[Items from a data source]

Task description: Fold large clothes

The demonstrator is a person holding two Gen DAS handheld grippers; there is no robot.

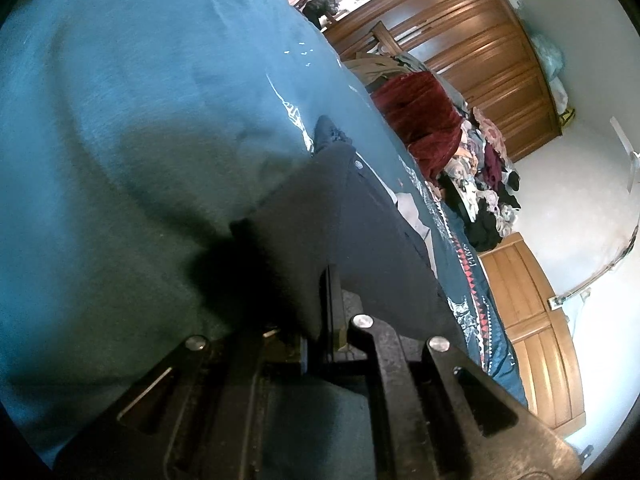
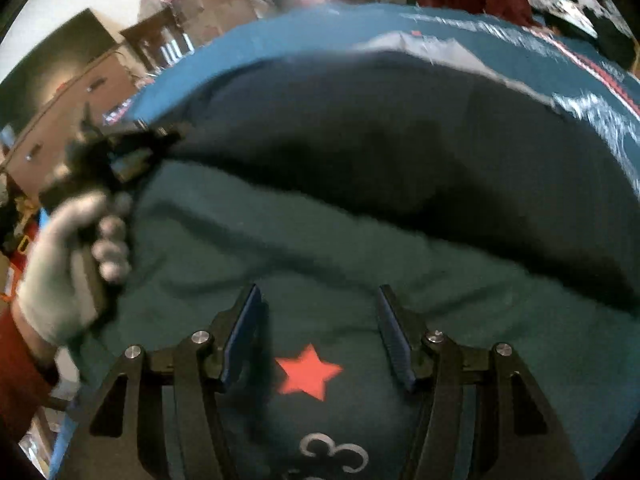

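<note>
A dark navy garment [image 1: 352, 216] lies on a teal bedspread [image 1: 140, 100]. My left gripper [image 1: 326, 280] is shut on the garment's near edge, and the cloth hides most of its fingers. In the right wrist view the same garment [image 2: 400, 152] stretches across the middle, blurred. A gloved hand [image 2: 68, 272] holds the left gripper [image 2: 154, 142], which pinches the garment's left corner, lifted. My right gripper [image 2: 318, 292] is open with nothing between its fingers. It hovers over teal cloth with a red star [image 2: 308, 372], just short of the garment's near edge.
A pile of mixed clothes [image 1: 476, 168] and a dark red blanket [image 1: 420, 120] sit at the bed's far end. A wooden wardrobe [image 1: 480, 52] and a wooden bed frame [image 1: 532, 328] stand at the right. A dark cabinet [image 2: 80, 92] is at the left.
</note>
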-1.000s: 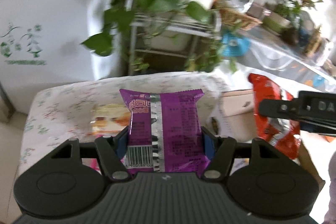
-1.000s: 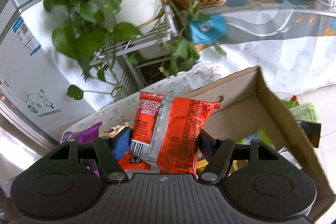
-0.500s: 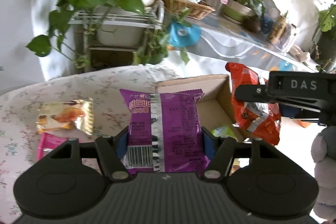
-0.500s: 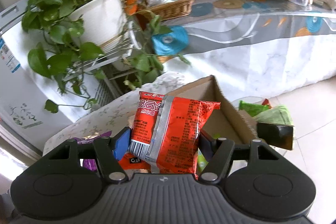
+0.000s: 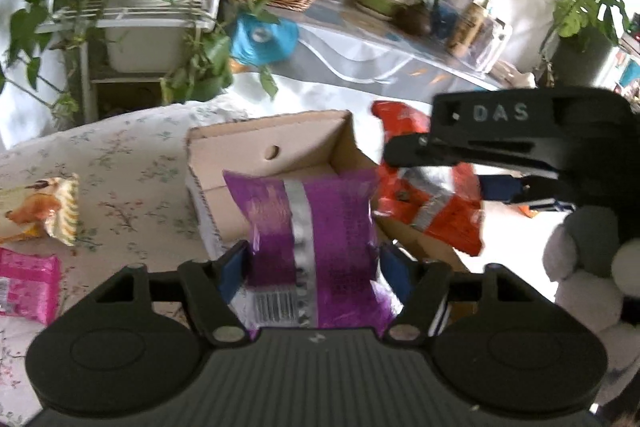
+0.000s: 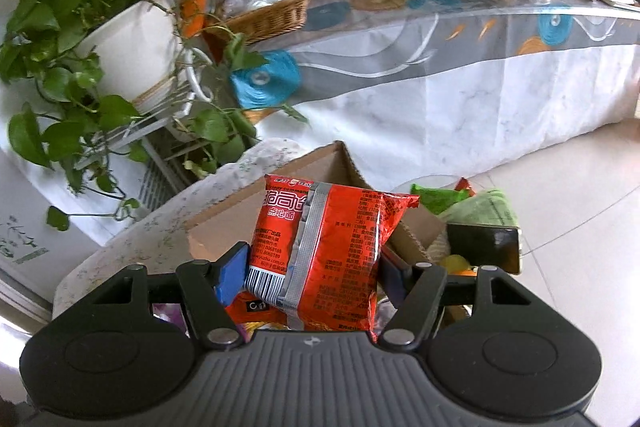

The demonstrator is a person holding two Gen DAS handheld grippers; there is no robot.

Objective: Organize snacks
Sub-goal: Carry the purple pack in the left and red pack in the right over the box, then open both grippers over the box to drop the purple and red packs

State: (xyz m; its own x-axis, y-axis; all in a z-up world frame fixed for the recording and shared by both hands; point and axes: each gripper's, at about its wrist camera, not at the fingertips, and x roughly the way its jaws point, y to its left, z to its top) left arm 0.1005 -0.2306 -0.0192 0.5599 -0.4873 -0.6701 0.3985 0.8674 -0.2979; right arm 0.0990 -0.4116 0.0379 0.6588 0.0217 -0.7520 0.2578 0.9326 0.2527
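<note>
My left gripper (image 5: 314,263) is shut on a purple snack packet (image 5: 312,239) and holds it over the near edge of an open cardboard box (image 5: 256,139). My right gripper (image 6: 312,267) is shut on a red snack packet (image 6: 328,251), held above the same box (image 6: 224,219). In the left wrist view the right gripper (image 5: 500,143) and its red packet (image 5: 432,199) hang over the box's right side. A yellow packet (image 5: 44,211) and a pink packet (image 5: 28,283) lie on the floral tablecloth (image 5: 132,163) to the left.
A plant stand with leafy pots (image 5: 132,19) stands behind the table. A long counter (image 6: 460,39) with a wicker basket (image 6: 268,15), pots and jars runs behind. Green packets (image 6: 472,203) lie to the right of the box. A grey plush (image 5: 580,259) is at right.
Both grippers have moved right and forward over the box, each still holding its packet. The purple packet is now blurred and sits lower between the left fingers.
</note>
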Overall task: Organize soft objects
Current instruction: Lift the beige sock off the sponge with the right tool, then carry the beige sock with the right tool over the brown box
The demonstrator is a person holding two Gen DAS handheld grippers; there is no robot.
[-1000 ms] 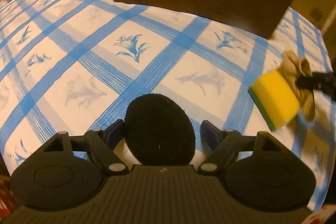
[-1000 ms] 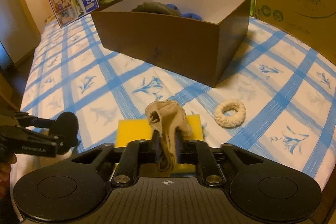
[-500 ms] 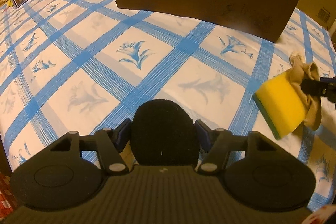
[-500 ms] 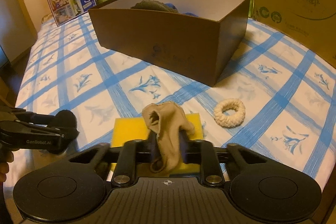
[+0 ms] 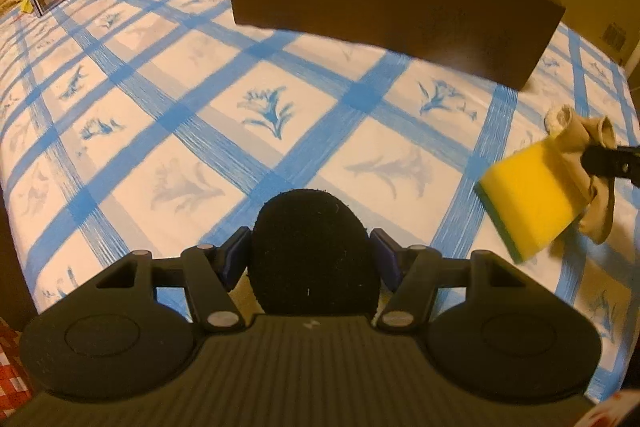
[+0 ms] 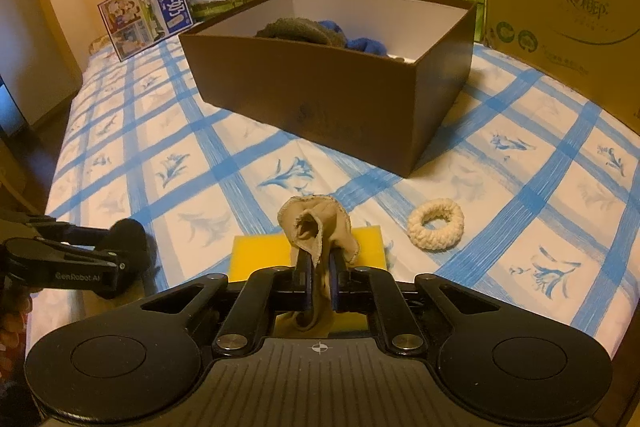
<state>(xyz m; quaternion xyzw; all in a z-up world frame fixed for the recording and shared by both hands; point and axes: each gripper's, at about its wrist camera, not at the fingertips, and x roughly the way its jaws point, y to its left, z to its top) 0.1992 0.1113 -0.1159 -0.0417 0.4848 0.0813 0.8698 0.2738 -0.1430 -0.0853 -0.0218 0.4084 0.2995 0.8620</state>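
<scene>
— What did each hand-held gripper hold?
— The left hand-held gripper [image 5: 310, 259] pinched a black round pad [image 5: 312, 251]; the right hand-held gripper [image 6: 319, 277], just closing, clamped a beige sock [image 6: 314, 235] above the yellow sponge [image 6: 260, 253] on the bed [image 6: 208, 163].

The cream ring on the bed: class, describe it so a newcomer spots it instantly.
Start at the brown box on the blue-checked bedspread. Nearer the camera, off its right corner, lies the cream ring, alone on the cloth. Unlike the yellow sponge beside it, it is knitted, with a hole.

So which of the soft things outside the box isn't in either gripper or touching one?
The cream ring, lying alone on the bedspread. The black pad and tan sock are gripped, and the yellow sponge sits under the sock.
</scene>
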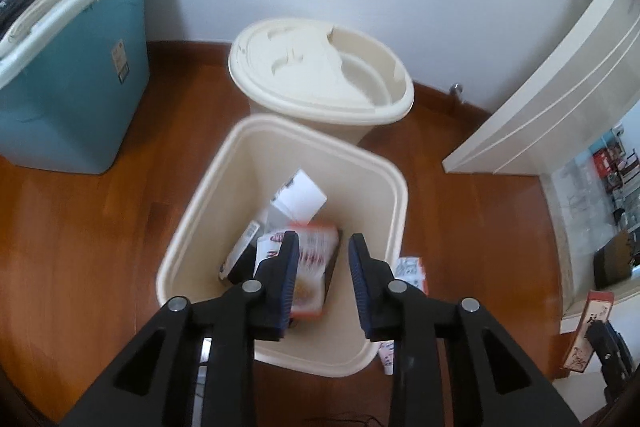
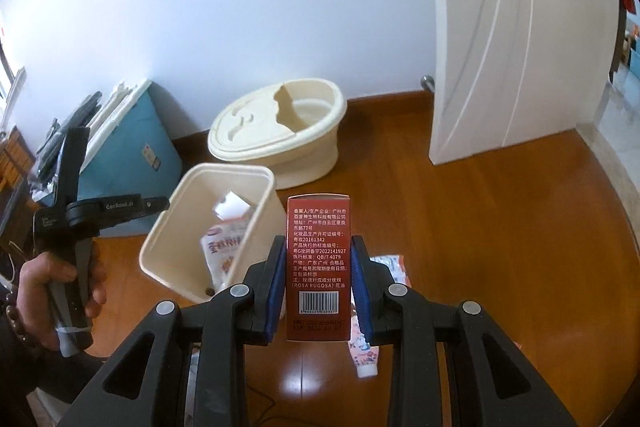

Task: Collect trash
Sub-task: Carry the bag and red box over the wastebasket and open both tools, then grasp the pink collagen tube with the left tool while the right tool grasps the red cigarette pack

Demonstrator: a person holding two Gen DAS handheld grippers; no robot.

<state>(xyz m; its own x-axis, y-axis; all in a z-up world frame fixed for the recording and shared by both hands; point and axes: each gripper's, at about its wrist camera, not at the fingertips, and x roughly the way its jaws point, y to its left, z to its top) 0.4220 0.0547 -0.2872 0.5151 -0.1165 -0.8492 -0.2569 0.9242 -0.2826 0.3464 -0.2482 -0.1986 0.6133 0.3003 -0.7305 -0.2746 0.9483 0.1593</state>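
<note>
A cream open trash bin [image 1: 244,163] stands on the wood floor and holds several boxes and wrappers, among them an orange snack box [image 1: 310,267]. My left gripper [image 1: 323,245] hangs open and empty right above the bin. My right gripper [image 2: 318,247] is shut on a dark red carton [image 2: 318,259] with white print and a barcode, held just right of the bin [image 2: 180,219]. A printed tube [image 2: 364,351] and a wrapper [image 2: 390,265] lie on the floor under the right gripper. The wrapper also shows beside the bin in the left wrist view [image 1: 410,271].
A cream lidded bin [image 1: 320,67] stands behind the open one against the wall. A teal storage box [image 1: 68,79] is at the left. A white door [image 2: 516,39] stands open at the right. The left hand holds its gripper handle [image 2: 72,227].
</note>
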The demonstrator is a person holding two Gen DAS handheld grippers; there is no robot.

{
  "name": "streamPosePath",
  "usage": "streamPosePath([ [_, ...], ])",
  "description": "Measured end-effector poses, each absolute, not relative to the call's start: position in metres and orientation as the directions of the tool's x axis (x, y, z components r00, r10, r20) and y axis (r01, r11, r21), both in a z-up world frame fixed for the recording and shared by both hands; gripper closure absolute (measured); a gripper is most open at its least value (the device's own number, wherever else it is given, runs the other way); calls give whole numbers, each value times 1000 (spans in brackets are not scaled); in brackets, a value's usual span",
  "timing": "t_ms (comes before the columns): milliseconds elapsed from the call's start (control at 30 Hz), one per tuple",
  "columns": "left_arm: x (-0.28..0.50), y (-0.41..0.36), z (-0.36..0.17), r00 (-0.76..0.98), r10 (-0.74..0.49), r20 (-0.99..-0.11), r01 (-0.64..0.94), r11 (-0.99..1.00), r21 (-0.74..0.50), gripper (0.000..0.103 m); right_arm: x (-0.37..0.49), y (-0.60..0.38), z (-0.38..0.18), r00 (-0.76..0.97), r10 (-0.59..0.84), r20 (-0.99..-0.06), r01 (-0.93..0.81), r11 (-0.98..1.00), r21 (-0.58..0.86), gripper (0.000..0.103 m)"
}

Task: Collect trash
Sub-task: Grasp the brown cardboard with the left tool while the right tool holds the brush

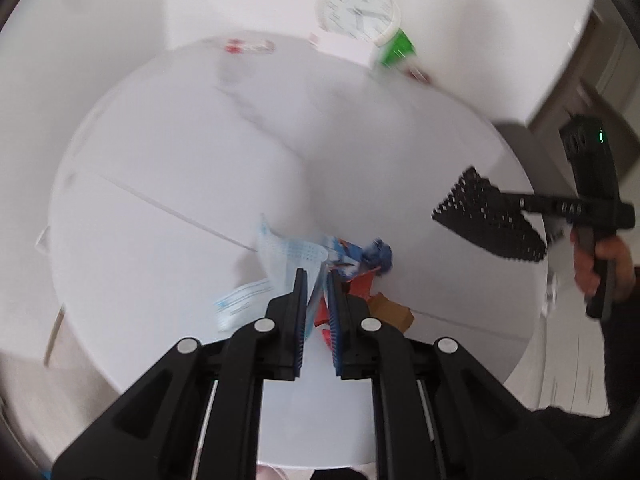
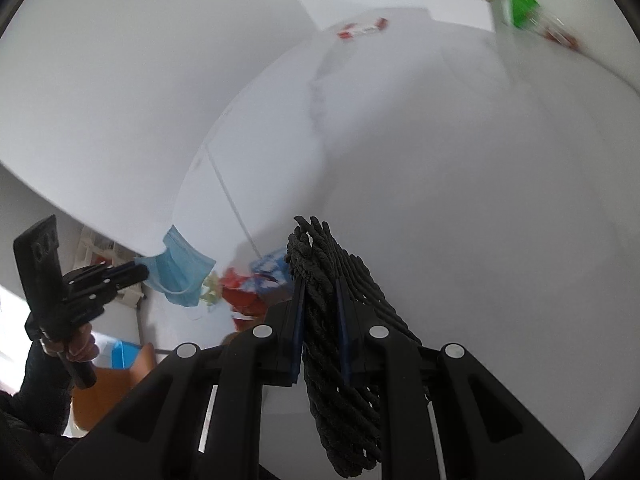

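My left gripper is shut on a light blue face mask, which hangs from its pads above a white round table. Under and just past it lies a heap of trash: blue and red wrappers and a brown cardboard scrap. My right gripper is shut on a black mesh bag that droops down between its fingers. In the left wrist view that bag hovers over the table's right side. The right wrist view shows the left gripper holding the mask up, left of the trash.
At the table's far edge stand a white clock, a white box and a green carton, with a red and white packet to their left. An orange-brown object sits below the table's left edge.
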State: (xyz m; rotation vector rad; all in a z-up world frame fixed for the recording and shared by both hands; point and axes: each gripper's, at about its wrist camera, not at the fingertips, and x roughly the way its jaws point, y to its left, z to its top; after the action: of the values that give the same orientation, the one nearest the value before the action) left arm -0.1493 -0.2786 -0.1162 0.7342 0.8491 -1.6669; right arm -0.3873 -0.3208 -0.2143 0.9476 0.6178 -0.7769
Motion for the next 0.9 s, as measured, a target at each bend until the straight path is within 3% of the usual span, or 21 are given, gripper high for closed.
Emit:
streamPosePath([
  [367, -90, -169, -99, -72, -645, -761, 962, 157, -223, 92, -272, -300, -155, 721, -153, -676, 576, 676, 461, 88],
  [667, -80, -164, -141, -71, -583, -809, 931, 253, -264, 90, -230, -283, -156, 734, -56, -677, 484, 742, 464, 88],
  [700, -83, -168, -147, -70, -569, -819, 931, 257, -258, 82, -231, -285, -156, 732, -58, -678, 488, 739, 464, 88],
  [767, -85, -170, -151, -46, -558, -829, 933, 273, -236, 39, -237, -284, -156, 728, -69, -682, 504, 729, 464, 88],
  [900, -95, -182, -155, -12, -553, -833, 945, 265, -190, 25, -260, -294, -159, 711, -106, -695, 549, 701, 455, 88],
])
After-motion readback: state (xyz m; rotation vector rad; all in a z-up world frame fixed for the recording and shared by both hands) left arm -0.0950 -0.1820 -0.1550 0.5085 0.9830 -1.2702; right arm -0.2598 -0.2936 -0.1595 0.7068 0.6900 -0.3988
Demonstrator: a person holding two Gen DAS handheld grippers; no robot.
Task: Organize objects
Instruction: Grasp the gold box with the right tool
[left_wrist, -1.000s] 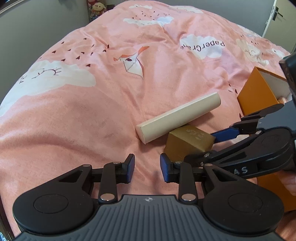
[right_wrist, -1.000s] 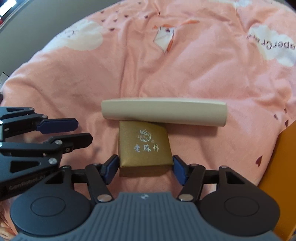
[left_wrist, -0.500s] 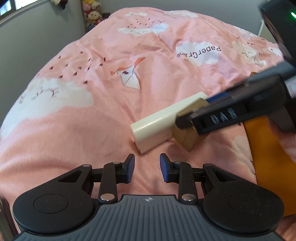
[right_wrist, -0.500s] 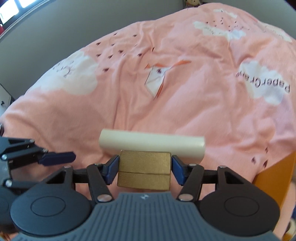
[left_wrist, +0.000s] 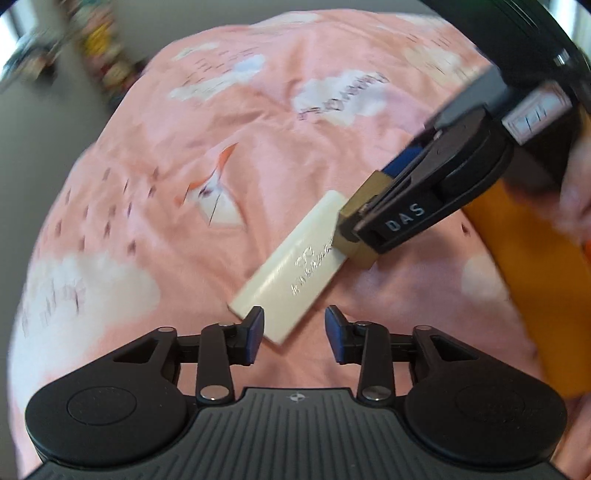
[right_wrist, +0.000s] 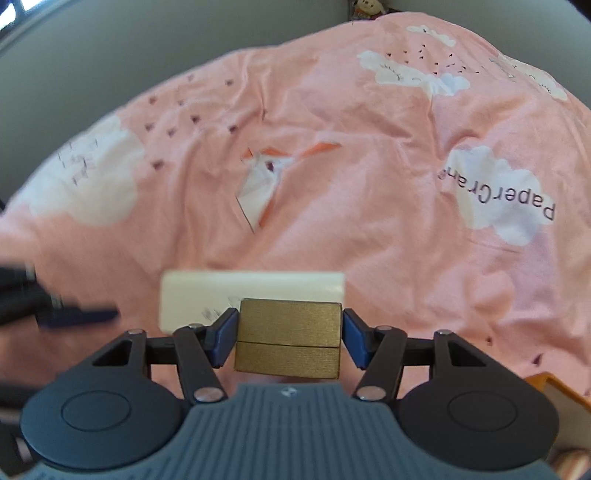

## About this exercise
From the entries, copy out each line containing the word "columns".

## Result for this exercise
  "timing": "t_ms (comes before the columns): milliseconds elapsed from the call's start (control at 30 Hz), one per tuple",
  "columns": "left_arm: x (-0.28..0.50), y (-0.41..0.36), z (-0.36..0.17), r00 (-0.76..0.98), r10 (-0.74..0.49), r20 (-0.99..-0.11), r01 (-0.64..0.94), r11 (-0.99..1.00), r21 (-0.74..0.50), gripper (0.000..0.103 m); right_arm: x (-0.37..0.49), y (-0.60..0.38), z (-0.38..0.18), r00 (-0.76..0.97), r10 (-0.59..0.84), r20 (-0.99..-0.06), r01 (-0.93..0.81), r11 (-0.98..1.00), r21 (-0.58..0.86), gripper (0.000..0.103 m)"

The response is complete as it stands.